• _Your objective_: Look below for the line holding "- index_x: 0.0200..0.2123" and the line holding "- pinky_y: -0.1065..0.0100". Transcribe exactly those lines and all lines between them, nothing more.

• _Exercise material_:

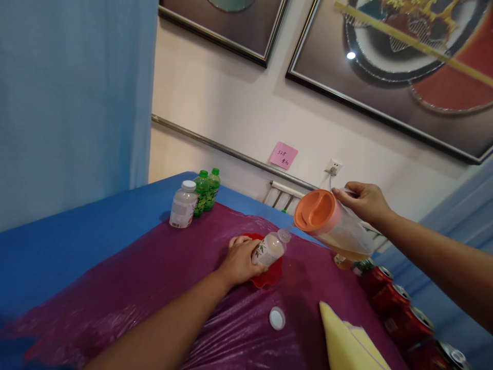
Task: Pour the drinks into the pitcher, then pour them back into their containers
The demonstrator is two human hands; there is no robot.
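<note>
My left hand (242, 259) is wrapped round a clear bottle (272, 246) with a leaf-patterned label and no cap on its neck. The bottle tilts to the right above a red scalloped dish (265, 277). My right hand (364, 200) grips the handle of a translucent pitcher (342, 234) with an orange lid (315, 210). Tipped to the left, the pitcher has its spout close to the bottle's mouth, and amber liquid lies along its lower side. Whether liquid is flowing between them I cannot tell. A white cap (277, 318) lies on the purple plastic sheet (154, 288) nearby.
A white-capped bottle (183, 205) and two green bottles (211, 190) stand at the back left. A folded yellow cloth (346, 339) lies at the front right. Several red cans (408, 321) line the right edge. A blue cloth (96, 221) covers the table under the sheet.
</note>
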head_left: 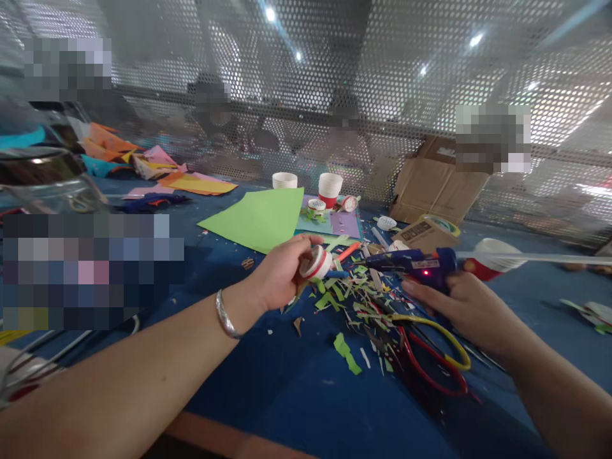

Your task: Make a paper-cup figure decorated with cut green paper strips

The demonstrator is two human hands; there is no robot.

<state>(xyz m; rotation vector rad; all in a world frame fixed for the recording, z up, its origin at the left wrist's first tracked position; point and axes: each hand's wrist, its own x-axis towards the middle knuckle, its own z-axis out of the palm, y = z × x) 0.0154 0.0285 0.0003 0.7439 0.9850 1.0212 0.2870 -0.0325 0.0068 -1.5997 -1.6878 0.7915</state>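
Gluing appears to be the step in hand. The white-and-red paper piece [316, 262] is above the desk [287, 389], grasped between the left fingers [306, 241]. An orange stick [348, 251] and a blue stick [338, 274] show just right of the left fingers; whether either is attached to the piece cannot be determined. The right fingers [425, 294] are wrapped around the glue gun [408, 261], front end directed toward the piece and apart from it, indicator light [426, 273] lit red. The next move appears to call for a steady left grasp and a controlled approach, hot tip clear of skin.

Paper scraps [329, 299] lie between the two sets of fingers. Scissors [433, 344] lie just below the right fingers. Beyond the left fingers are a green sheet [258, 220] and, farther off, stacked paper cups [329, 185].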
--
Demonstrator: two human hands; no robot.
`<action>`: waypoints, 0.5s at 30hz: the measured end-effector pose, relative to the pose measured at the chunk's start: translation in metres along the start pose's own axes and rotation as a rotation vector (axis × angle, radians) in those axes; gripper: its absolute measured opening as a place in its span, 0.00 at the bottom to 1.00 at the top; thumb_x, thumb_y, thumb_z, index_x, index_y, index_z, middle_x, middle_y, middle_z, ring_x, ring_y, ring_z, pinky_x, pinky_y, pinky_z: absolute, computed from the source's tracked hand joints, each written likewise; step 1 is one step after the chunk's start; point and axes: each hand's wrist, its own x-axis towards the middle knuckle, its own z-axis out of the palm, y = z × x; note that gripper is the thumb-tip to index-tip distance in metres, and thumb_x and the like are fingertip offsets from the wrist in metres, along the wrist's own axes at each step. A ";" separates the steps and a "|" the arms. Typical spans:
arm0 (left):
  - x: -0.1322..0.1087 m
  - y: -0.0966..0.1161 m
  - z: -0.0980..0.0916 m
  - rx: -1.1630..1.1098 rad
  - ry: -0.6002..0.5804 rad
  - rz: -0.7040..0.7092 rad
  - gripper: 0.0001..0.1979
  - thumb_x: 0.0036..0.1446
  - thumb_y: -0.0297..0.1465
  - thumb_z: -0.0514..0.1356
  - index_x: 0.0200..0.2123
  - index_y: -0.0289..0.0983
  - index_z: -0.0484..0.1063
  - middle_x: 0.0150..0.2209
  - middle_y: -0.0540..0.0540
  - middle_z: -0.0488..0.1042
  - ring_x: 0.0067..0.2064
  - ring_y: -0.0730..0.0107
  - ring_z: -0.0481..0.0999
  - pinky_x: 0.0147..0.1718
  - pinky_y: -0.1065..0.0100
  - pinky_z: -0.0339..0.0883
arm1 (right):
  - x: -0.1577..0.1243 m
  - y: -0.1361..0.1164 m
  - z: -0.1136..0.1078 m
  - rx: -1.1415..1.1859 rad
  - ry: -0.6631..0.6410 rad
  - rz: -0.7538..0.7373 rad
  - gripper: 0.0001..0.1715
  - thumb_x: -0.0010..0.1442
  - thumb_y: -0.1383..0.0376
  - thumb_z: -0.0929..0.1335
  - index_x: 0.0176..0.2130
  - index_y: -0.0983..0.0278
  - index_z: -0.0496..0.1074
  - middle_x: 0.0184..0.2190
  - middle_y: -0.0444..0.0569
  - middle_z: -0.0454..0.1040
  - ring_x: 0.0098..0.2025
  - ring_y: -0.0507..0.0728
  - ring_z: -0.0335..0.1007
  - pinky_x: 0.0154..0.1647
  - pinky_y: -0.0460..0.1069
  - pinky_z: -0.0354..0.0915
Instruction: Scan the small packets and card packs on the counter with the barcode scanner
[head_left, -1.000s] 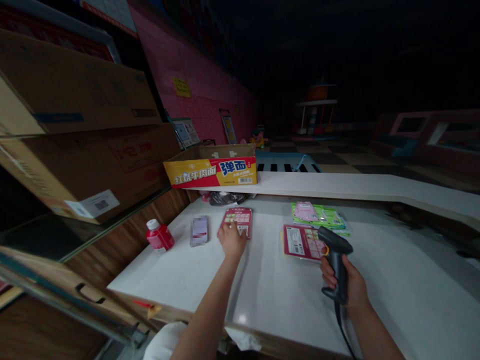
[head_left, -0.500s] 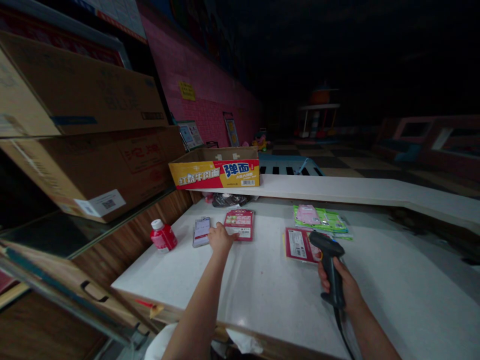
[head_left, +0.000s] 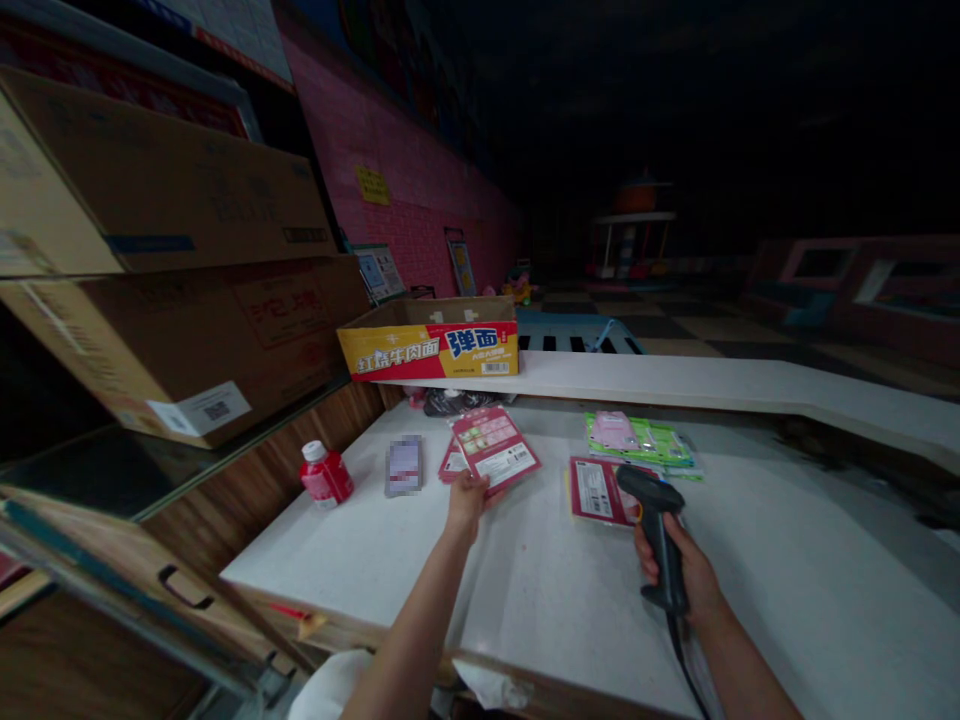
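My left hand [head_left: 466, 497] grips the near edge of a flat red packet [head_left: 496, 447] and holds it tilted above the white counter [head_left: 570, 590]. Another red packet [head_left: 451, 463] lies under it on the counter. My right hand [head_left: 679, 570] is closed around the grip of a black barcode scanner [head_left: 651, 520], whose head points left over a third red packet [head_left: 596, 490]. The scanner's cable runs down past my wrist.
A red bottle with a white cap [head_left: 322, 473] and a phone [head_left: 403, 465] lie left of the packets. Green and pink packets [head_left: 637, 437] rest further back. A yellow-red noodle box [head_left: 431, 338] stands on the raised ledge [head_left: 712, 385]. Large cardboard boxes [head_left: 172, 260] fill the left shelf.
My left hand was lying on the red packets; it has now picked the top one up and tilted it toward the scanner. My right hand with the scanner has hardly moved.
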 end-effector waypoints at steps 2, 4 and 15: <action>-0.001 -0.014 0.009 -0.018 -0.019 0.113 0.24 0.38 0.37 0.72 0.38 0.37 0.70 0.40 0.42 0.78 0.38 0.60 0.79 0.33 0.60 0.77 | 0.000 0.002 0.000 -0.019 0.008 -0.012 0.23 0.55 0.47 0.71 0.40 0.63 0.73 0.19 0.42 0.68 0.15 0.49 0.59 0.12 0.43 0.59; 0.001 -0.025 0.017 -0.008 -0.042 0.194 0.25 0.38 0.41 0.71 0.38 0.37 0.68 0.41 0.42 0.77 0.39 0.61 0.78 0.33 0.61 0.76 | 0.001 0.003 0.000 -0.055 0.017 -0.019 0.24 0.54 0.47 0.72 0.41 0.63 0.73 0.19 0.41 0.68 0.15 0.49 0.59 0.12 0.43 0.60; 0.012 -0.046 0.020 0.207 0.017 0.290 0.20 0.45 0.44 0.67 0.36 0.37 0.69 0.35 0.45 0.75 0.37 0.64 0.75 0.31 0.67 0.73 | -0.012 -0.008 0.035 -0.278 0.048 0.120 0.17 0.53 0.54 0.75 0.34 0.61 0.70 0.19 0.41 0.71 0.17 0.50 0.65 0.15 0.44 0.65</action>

• _Written answer_:
  - index_x: 0.0200..0.2123
  - index_y: -0.0289..0.0983
  - index_z: -0.0484..0.1063
  - middle_x: 0.0150..0.2209
  - middle_y: -0.0540..0.0540
  - middle_z: -0.0488..0.1042
  - ring_x: 0.0067..0.2064
  - ring_y: -0.0730..0.0107
  - ring_z: -0.0481..0.0999
  - pinky_x: 0.0147..0.1718
  - pinky_y: -0.1065..0.0100

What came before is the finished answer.